I realize this observation is little consolation to your daily toil.
But know that to your beloved husband, you are no longer just trying to be like Christ. It’s obvious by this scene that trying is no longer your game: You already look like Him. Your service to our little clan already reflects sacrifice of divine origin; it already bridges heaven and earth like a Sacrament. Jesus is there in your action; He’s there in your exhaustion. He’s incarnate amid the messy sheets, in the the wild, never-fully-tamed boy we raise together. And it’s been like this for two years. You may not be on your way to Golgotha, but this scene smacks of a Seventh Station of the Cross. I help you as much as I can, but in moments like this, all I feel like I can do is be a kind of Veronica, and this photograph is my version of her veil.

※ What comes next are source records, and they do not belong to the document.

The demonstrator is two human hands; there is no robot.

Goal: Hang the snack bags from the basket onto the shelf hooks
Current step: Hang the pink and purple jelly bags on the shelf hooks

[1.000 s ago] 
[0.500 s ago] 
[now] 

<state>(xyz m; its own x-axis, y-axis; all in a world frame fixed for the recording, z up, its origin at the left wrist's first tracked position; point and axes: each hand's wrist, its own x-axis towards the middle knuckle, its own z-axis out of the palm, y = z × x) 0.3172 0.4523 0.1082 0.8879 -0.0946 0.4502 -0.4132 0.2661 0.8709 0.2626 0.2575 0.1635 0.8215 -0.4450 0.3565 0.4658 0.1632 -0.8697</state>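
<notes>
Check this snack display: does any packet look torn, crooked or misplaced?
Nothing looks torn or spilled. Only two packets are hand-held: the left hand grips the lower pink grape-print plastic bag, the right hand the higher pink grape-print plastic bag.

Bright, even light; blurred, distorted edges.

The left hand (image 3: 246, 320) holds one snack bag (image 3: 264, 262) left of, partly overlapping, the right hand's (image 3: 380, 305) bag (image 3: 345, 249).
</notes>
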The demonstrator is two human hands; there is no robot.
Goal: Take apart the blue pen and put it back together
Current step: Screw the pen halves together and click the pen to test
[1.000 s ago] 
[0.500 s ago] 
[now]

I guess this is why I publish my thoughts on family here: I’m being God’s photographer, and this is His family portrait. Because in you all our children will find an intimate portrait of the Lord come down in a particular way: unvarnished, raw and incarnate in this Via Exhausta. And the love you show daily in the Via Exhausta paradoxically proves that motherly love rooted in the Lord never gets exhausted, and our children will be able to trust that they are rooted not just in any family, but in a divine one. Our children and their children will know what you did for them, and all those generations will called you blessed.